Meta Quest 2 users can now enjoy a taste of Meta’s evolving vision of the Metaverse thanks to the recent arrival of Horizon Home. Allowing users (or at least their avatars) to hang out, watch videos, and play games together, Horizon Home turns the Quest 2 home screen into a communal space for users and their friends. Meta’s signature waist-up avatars float around the space and are able to chat verbally, gesture, and initiate activities. To showcase the update, Meta CEO Mark Zuckerberg joined free-climber Alex Honnold in viewing his 360° film The Soloist, taking in awesome views of Italy’s Dolomite mountains.

Socializing Goes Meta

Along with Horizon Workrooms, Horizon Venues, and Horizon Worlds, Horizon Home makes up Meta’s first substantial effort to pull users into a functioning metaverse. Although remote work using VR has yet not been especially successful, live concert experiences still suffer from the obnoxious presence of fellow virtual attendees, and the user-created experiences of Horizon Worlds are continuing to be developed, Horizon Home gives Quest 2 users a simple and streamlined way to enjoy each other’s virtual company. (All while keeping a four-foot distance from each other’s avatars.) 

Meta Horizon Home hangout session
A Meta Horizon Home hangout session in action with invitation notification (insert). [Image: Meta]

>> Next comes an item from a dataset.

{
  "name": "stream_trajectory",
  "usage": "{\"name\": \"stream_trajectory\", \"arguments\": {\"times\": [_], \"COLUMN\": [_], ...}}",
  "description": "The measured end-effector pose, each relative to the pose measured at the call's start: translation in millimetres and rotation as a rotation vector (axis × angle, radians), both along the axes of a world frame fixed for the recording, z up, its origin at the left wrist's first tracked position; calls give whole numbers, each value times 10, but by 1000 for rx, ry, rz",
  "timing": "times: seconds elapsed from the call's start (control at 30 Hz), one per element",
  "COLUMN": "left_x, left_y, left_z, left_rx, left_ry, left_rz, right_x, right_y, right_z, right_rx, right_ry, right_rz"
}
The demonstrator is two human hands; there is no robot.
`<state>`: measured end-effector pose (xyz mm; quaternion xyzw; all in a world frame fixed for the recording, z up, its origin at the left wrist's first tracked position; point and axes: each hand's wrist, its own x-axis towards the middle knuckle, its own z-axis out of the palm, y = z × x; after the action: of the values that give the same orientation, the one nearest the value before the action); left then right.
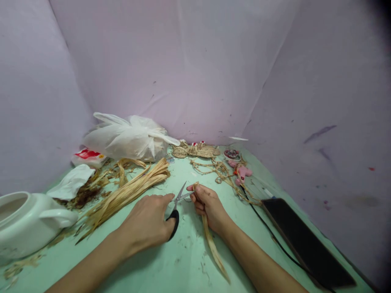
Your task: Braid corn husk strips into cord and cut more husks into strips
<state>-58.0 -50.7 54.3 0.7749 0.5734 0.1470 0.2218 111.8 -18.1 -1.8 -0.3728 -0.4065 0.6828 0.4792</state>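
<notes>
Black-handled scissors [174, 219] are in my left hand [149, 221], its thumb and fingers around the handle. Their blades are spread apart and point up and to the right, one toward my other hand. My right hand [210, 205] is closed on a pale dried leaf strip [210, 242], pinching its upper end near the blade tip. The strip hangs down toward the front of the green table [180, 264]. Left of my left hand lies a bundle of dried strips [134, 191].
A white ceramic pot [33, 228] stands at the left. Behind are a white plastic bag [131, 136] and woven pieces [204, 150]. To the right lie tangled cord [221, 169], a pink glue gun [242, 171], a black cable and a dark flat device [305, 240].
</notes>
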Motion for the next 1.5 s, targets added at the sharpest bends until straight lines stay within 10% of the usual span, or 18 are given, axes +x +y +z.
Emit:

Where Horizon Workrooms merely wraps in VR an experience many of us have become used to, even fond of, during the COVID-19 pandemic, Horizon Home takes an experience made impossible or ill-advised (sharing a physical space with others) and provides a genuine alternative. Whether or not this virtual hang-out space will catch on with Quest 2’s more than 10 million users remains to be seen. The fact that Meta has launched Horizon Home is not at all surprising as this kind of social experience – one has also seen in popular social VR worlds like VR Chat, and previously in non-VR apps like Second Life, MySpace, and Facebook – will be crucial to the establishment of a genuine metaverse.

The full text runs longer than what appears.